The problem >>
For the entries below, the result should be an exact transcription of the lines from the one with "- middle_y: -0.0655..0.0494" up to and including the one with "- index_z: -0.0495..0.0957", and only those.

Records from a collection

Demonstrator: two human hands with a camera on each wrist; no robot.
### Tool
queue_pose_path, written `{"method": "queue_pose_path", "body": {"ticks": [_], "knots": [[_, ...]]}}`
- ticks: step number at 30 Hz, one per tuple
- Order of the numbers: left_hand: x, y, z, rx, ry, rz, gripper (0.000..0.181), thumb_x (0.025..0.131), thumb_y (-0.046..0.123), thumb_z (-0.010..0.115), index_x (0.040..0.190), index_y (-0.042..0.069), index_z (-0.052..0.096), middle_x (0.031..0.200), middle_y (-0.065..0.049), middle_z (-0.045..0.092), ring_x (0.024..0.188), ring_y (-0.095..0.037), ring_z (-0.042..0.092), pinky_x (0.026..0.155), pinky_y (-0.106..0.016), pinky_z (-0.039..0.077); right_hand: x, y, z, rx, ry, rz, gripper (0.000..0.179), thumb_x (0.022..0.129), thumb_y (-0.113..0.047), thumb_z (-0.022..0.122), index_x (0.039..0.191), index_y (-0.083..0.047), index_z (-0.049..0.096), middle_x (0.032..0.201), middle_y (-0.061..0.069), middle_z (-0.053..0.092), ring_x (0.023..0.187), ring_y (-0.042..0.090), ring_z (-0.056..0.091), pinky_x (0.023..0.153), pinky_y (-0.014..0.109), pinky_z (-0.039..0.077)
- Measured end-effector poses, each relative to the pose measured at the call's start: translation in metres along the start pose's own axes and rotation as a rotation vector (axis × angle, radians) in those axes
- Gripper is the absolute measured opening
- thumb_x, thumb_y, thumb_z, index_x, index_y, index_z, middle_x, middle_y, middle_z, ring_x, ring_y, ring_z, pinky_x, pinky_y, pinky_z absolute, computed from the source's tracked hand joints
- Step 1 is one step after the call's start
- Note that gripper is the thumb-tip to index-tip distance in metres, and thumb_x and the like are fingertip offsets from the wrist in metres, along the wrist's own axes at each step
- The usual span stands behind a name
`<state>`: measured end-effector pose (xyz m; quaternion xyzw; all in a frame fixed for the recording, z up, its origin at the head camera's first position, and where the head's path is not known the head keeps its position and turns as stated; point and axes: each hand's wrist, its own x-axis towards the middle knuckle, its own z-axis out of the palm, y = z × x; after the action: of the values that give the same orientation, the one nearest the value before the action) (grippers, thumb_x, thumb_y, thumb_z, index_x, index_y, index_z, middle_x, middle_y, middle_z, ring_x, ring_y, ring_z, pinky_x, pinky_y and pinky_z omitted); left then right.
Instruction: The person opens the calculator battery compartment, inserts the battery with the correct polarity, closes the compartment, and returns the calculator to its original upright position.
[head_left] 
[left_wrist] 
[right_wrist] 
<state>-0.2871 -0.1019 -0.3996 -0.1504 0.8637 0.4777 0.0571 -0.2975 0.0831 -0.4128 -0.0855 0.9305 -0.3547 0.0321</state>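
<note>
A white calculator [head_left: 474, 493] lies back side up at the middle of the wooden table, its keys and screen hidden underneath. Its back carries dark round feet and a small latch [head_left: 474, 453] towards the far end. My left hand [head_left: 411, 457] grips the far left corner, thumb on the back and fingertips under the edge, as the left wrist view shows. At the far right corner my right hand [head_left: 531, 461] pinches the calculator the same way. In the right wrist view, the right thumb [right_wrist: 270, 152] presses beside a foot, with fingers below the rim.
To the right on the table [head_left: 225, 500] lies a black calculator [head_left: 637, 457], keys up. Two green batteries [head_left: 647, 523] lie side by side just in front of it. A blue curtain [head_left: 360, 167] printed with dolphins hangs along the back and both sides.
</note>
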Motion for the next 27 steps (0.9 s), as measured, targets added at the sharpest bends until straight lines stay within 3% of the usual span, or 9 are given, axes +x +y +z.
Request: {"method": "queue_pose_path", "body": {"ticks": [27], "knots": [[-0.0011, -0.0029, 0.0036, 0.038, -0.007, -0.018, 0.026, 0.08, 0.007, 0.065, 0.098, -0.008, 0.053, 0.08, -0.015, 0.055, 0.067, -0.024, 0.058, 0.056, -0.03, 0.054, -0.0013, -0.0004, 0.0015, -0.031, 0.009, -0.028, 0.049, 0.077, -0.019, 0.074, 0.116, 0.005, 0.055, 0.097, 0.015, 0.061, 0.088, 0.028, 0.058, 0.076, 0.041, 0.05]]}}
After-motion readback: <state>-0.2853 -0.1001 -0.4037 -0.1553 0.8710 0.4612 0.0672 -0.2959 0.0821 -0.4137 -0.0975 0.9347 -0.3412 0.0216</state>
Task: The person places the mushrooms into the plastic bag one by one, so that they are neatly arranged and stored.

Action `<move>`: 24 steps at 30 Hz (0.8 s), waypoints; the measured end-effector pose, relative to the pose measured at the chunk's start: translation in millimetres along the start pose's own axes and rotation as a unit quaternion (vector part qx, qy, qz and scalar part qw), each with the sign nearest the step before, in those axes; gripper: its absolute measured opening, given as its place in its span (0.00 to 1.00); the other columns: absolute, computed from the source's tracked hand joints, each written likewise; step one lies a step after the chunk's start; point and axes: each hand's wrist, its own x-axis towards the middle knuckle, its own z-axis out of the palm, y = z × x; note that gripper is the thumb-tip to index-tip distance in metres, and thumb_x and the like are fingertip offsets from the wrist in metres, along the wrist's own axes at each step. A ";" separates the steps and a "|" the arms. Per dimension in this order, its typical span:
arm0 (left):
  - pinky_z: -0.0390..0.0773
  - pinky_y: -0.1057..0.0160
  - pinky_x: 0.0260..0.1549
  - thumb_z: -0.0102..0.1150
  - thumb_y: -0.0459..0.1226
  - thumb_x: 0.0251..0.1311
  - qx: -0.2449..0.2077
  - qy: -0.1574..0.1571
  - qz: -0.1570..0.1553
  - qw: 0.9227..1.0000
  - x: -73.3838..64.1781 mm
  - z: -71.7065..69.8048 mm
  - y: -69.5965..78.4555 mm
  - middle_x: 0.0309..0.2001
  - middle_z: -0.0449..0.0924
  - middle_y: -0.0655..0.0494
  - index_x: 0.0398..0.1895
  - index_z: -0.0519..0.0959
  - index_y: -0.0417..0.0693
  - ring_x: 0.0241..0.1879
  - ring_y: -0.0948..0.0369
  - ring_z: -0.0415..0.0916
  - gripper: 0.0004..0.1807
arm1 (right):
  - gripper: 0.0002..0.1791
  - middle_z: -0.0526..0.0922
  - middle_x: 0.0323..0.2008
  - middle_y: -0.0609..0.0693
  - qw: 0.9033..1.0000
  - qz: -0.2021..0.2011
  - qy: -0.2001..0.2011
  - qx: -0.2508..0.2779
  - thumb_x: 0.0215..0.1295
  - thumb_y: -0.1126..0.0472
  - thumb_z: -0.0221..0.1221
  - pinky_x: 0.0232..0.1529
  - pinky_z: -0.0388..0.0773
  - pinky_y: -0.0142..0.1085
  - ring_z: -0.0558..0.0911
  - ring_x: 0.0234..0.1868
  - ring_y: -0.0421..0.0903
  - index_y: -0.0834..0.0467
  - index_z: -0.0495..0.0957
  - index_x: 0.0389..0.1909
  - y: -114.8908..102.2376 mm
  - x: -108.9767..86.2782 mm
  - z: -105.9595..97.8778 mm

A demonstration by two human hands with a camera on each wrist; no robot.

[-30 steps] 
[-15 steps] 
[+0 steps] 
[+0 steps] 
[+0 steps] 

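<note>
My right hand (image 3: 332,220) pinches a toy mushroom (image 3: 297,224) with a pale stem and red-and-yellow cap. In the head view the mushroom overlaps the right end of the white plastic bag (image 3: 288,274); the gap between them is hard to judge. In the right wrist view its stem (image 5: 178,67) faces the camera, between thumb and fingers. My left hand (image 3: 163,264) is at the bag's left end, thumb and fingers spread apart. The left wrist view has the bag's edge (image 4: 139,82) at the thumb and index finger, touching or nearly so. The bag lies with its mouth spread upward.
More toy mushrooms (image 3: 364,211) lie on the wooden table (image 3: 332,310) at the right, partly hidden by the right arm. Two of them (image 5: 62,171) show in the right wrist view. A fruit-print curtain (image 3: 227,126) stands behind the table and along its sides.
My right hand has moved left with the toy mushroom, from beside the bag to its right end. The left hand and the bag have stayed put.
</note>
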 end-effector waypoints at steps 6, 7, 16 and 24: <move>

Exercise output >>
  - middle_y: -0.0655..0.0494
  - index_x: 0.0398..0.1895
  - index_z: -0.0519..0.0959
  - index_y: -0.0417..0.0693
  - ring_x: 0.0241..0.1879
  - ring_y: -0.0948..0.0369
  - ring_z: -0.0415..0.0916
  - gripper: 0.0004..0.1807
arm1 (right):
  - gripper: 0.0002..0.1791
  - middle_z: -0.0526..0.0922
  - middle_x: 0.0323..0.2008
  - middle_y: -0.0609..0.0693
  - qw: 0.9033..1.0000
  - qz: -0.2021..0.2011
  - qy: -0.2001..0.2011
  - qx: -0.2508..0.2779
  - thumb_x: 0.0215..0.1295
  - thumb_y: -0.1126..0.0472
  - thumb_z: -0.0221..0.1221
  - pinky_x: 0.0232..0.1529
  - pinky_z: -0.0388..0.0773
  - pinky_y: -0.0142..0.1085
  - ring_z: -0.0558..0.0911
  - ring_x: 0.0234..0.1868
  - ring_y: -0.0421..0.0903
  - index_y: -0.0834..0.0467
  - index_z: -0.0495..0.0957

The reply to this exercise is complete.